* [Aim of the task]: Look below for the lines from the one with "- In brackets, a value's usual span" to the one with "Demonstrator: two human", and copy exactly those lines, both ends included.

* [Information provided]:
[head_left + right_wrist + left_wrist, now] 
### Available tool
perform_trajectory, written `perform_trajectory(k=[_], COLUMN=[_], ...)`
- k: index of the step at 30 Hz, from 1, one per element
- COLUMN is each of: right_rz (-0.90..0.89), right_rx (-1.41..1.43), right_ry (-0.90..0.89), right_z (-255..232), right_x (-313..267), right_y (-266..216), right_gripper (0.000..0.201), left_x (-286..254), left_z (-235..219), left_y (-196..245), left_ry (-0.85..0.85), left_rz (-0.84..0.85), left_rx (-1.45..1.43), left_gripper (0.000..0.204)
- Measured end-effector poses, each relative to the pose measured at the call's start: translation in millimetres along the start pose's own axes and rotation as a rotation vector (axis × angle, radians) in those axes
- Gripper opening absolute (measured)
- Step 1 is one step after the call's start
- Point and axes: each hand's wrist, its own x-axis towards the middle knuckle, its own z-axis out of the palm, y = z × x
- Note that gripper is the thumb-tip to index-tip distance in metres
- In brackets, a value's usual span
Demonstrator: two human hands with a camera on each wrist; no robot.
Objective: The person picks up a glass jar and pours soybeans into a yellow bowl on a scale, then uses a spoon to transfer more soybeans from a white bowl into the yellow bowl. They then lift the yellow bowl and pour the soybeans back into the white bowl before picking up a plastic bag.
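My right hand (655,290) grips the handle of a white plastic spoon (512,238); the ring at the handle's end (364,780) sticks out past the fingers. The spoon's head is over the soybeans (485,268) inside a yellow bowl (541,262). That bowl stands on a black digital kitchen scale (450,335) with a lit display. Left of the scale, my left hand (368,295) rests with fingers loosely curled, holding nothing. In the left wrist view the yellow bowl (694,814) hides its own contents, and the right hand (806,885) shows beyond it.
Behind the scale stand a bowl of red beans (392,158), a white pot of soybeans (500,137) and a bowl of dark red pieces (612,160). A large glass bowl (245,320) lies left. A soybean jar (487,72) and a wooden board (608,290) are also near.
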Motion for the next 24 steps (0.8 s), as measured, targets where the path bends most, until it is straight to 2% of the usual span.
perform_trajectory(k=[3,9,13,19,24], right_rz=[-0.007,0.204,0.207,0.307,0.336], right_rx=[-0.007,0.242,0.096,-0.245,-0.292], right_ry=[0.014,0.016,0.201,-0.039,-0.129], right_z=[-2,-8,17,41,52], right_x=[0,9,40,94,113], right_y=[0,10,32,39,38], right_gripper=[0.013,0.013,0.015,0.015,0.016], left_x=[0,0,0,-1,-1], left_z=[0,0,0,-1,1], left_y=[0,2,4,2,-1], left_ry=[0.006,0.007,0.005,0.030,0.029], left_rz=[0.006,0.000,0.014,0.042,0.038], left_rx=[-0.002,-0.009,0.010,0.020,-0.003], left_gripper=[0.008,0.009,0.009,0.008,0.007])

* [Output of the exercise]:
- In brackets, a value's usual span
Demonstrator: two human hands with a camera on each wrist; no robot.

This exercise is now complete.